La pluriactivité se développe
La direction de l’animation de la recherche, des études et des statistiques (DARES) du ministère du Travail rapporte que le nombre de travailleurs qui déclarent travailler pour plusieurs employeurs voire qui exercent plusieurs professions était de 1,4 million en 201410. Parmi eux, 1,2 million sont salariés dans leur profession principale et 200 000 se déclarent pluriactifs en exerçant une activité non-salariée à titre principal.
Logiquement, la multi-activité se retrouve majoritairement chez les travailleurs à temps partiel dans leur emploi principal (et c’est le cas pour près de 75 % des pluri-employés). Près de 50 % des pluriactifs déclarent être à temps partiel car ils n’ont pas la possibilité de travailler davantage avec leur emploi : le temps partiel est donc majoritairement contraint.
Ce constat est toutefois plus nuancé pour ceux qui exercent plusieurs professions différentes, puisque 55 % d’entre eux exercent une activité principale à temps complet. Il corrobore l’observation qu’un nombre croissant de travailleurs aspire à associer leurs passions à leur vie professionnelle. Ces slasheurs sont des travailleurs qui cumulent des activités parfois très éloignées les unes des autres : journalisme, conseil, cuisinier, enseignant, coach… Le salon des micro-entreprises leur a consacré une étude en 2015. Il y est estimé que la majorité des slasheurs le sont par choix (64 %) et que près d’un tiers exerce une deuxième activité entrepreneuriale. Il s’agit là finalement tant d’une réponse à l’instabilité de l’emploi de nos jours, et à une forme de précarité, qu’une volonté de faire de ses passions un métier. L’étude précise d’ailleurs que cette démarche est parfois née de la contrainte, notamment financière, même si elle a pu ensuite se transformer en un choix.
Les politiques et stratégies des entreprises évoluent
De l’entreprise industrielle à la plateforme
Après la révolution industrielle, le modèle des rapports de domination et de production suivait assez bien la description marxiste d’un système capitaliste distinguant apporteurs de capital et apporteurs de travail
Le XXe siècle a été marqué par la civilisation de l’usine, où fordisme et taylorisme ont façonné l’organisation du travail, selon des principes d’organisation scientifique. Une des clés de succès était de maîtriser l’offre et la capacité de production, au meilleur coût.

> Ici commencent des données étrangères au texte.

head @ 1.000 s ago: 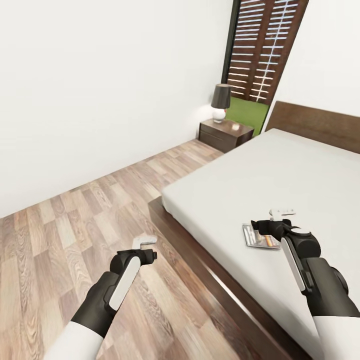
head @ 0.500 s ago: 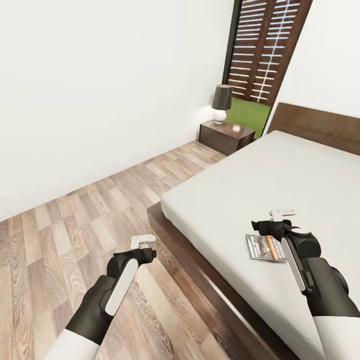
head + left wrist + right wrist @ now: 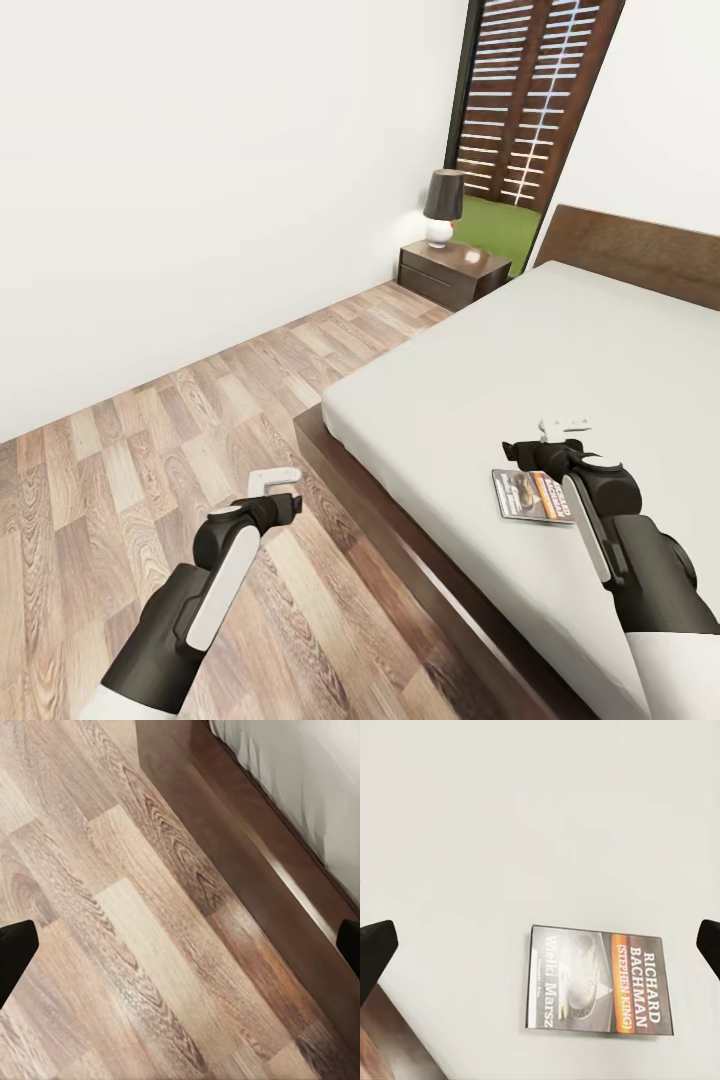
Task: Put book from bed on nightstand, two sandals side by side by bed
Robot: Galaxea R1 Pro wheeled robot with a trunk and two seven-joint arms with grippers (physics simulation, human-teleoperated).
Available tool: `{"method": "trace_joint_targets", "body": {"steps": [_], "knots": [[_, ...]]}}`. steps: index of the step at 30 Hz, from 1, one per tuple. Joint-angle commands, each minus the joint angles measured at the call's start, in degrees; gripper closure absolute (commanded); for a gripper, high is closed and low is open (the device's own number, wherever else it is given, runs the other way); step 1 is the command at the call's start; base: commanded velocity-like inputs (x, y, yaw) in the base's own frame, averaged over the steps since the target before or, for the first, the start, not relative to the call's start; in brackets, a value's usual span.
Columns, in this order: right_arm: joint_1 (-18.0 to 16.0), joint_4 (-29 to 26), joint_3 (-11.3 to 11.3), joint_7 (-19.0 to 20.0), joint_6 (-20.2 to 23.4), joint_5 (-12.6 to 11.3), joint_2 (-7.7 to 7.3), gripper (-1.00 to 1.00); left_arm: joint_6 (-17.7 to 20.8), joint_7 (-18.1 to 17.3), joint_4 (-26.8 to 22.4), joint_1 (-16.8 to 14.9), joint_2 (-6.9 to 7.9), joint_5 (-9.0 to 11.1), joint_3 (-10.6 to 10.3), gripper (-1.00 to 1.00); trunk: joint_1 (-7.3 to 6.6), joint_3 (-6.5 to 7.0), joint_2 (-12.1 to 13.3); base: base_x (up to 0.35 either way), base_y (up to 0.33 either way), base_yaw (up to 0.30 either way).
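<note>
in the right wrist view, the book [image 3: 598,980] cover's legible lettering

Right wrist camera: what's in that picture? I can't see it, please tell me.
A small book lies flat on the bed's light-grey mattress, its cover reading "Richard Bachman (Stephen King)". The right gripper's two dark fingertips sit wide apart, holding nothing.

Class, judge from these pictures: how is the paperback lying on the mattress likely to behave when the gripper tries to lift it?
The book looks thin and lies flat on the bed, so it is probably light and a little bendy. With no edge raised, the open right gripper may struggle to get under it. It seems unlikely to roll.
</note>
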Motion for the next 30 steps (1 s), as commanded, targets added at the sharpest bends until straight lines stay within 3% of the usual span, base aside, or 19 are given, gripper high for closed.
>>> {"method": "trace_joint_targets", "body": {"steps": [1, 6, 9, 12, 13, 15, 16, 21, 27, 30], "knots": [[0.0, -0.1, 0.0, 0.2, 0.3, 0.0, -0.01, -1.0, 0.1, 0.6, -0.1, 0.0, 0.02, 0.6, 0.0, -1.0, 0.0, -0.05, 0.0, 0.0, 0.0, 0.0], [0.0, 0.6, -0.1, 0.3, 0.4, 0.0, -0.06, -1.0, 0.2, 0.6, -1.5, 0.7, 0.12, 0.6, 0.0, -1.0, 0.0, -0.05, 0.0, 0.0, 0.0, 0.0], [0.0, 5.3, -0.4, 0.2, 0.4, 0.0, -0.09, -1.0, 0.2, 0.5, -2.6, 1.3, 0.59, 0.6, 0.1, -1.0, 0.0, -0.05, 0.0, 0.0, 0.0, 0.0], [-0.2, 13.6, -4.3, 0.6, 0.0, 0.2, -0.67, -1.0, 0.2, 0.5, -3.0, 1.5, 1.3, 0.7, 0.0, -1.0, 0.0, -0.05, 0.0, 0.0, 0.0, 0.0], [-0.3, 17.2, -6.1, 0.8, -0.3, 0.4, -1.13, -1.0, 0.2, 0.4, -3.1, 1.6, 1.52, 0.7, 0.0, -1.0, 0.0, -0.05, 0.0, 0.0, 0.0, 0.0], [-0.4, 20.5, -7.2, 0.9, -0.8, 0.5, -1.84, -1.0, 0.2, 0.4, -3.1, 1.6, 1.66, 0.7, 0.0, -1.0, 0.0, -0.05, 0.0, 0.0, 0.0, 0.0], [-0.5, 23.7, -8.0, 1.0, -1.5, 0.5, -2.88, -1.0, 0.2, 0.4, -3.2, 1.6, 1.75, 0.7, 0.0, -1.0, 0.0, -0.05, 0.0, 0.0, 0.0, 0.0], [-2.3, 32.9, -9.0, 1.1, -5.4, 0.5, -6.6, -1.0, 0.2, 0.4, -3.2, 1.6, 1.87, 0.7, 0.0, -1.0, 0.0, -0.05, 0.0, 0.0, 0.0, 0.0], [-4.2, 38.5, -9.3, 1.8, -10.7, 0.3, -8.29, -1.0, 0.2, 0.3, -3.2, 1.6, 1.88, 0.8, -0.2, -1.0, 0.0, -0.05, 0.0, 0.0, 0.0, 0.0], [-4.6, 38.2, -9.6, 6.8, -12.3, 0.3, -9.08, -1.0, 0.7, 0.4, -3.2, 1.6, 1.37, 0.8, -1.7, -1.0, 0.0, -0.05, 0.0, 0.0, 0.0, 0.0]]}}
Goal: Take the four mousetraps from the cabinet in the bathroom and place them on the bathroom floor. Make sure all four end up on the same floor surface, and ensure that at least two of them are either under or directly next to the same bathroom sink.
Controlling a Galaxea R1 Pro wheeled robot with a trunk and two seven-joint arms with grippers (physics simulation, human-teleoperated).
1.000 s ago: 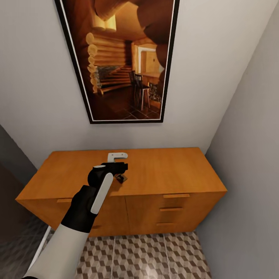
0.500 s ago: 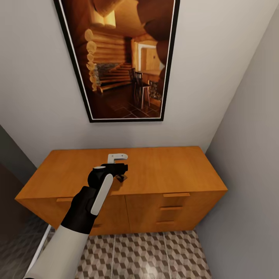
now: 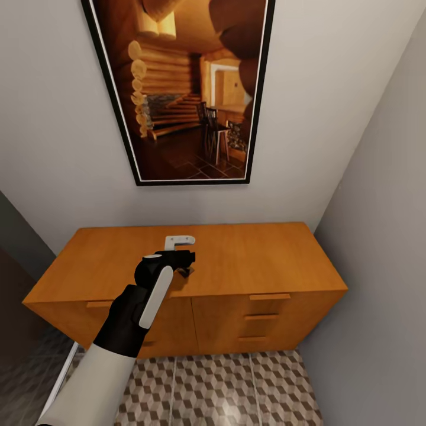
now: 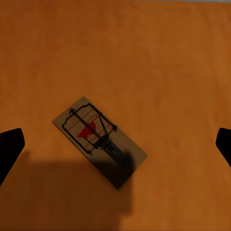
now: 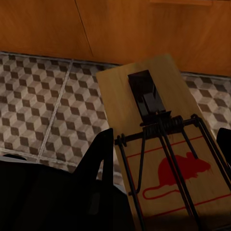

Cela passait par la forte mécanisation, la standardisation et le contrôle de toute la chaîne de valeur.
Pour accroître la productivité et permettre de répondre à une demande qui dépassait l’offre, il s’agissait alors de poursuivre la mécanisation des usines qui, en quelque sorte, guidait les procédures et les savoir-faire. Le travailleur était d’une certaine manière asservi à l’outil de production dont il fallait tirer le meilleur profit. Les managers organisaient la production pour la rendre la plus efficiente et maîtriser une complexité technique nouvelle. Le moteur de l’innovation était, selon la description d’Armand Hatchuel et Blanche Segrestin11, un projet collectif porté par des ingénieurs et techniciens, tous les acteurs de l’entreprise, en particulier les ouvriers, formant un pacte consistant dans l’engagement de chacun dans une « création collective » inscrite dans la durée. Nous en détaillerons les implications en termes de relations de travail dans la deuxième partie de cet ouvrage.
Dans ce modèle, très majoritaire après la deuxième révolution industrielle, la grande entreprise est le moteur de l’économie et concentre de nombreux pouvoirs12 : un pouvoir économique capable d’influer sur l’offre et la demande, un pouvoir politique qui pèse dans les jeux démocratiques, un pouvoir d’influence des comportements des consommateurs. L’entreprise concentre les pouvoirs et ses dirigeants ne sont finalement soumis qu’à un contrôle limité d’un actionnariat diffus.
Le capitalisme financier a pris naissance dans les années 1980. La théorie de l’agence en fournit un cadre d’analyse : l’entreprise est constituée d’une multitude d’intérêts de différentes parties prenantes, elle est un « nœud de contrats ». L’actionnaire tient une place centrale dans la gouvernance et la rentabilité à court terme prend une importance croissante. Dans un contexte où les perspectives d’investissement étaient moins favorables, les restructurations et rachats d’entreprises ont été encouragés par des réformes juridiques initiées notamment aux États-Unis. On assiste donc, à partir de cette période, à des vagues d’externalisations, de recentrages stratégiques et, dans une moindre mesure, au recours massif à l’intérim ou aux contrats courts. L’entreprise est un centre de contractualisation entre diverses parties prenantes pour concourir à la fourniture d’un produit ou d’un service. Ce sont des mécanismes marchands qui deviennent prépondérants dans les prises de décision.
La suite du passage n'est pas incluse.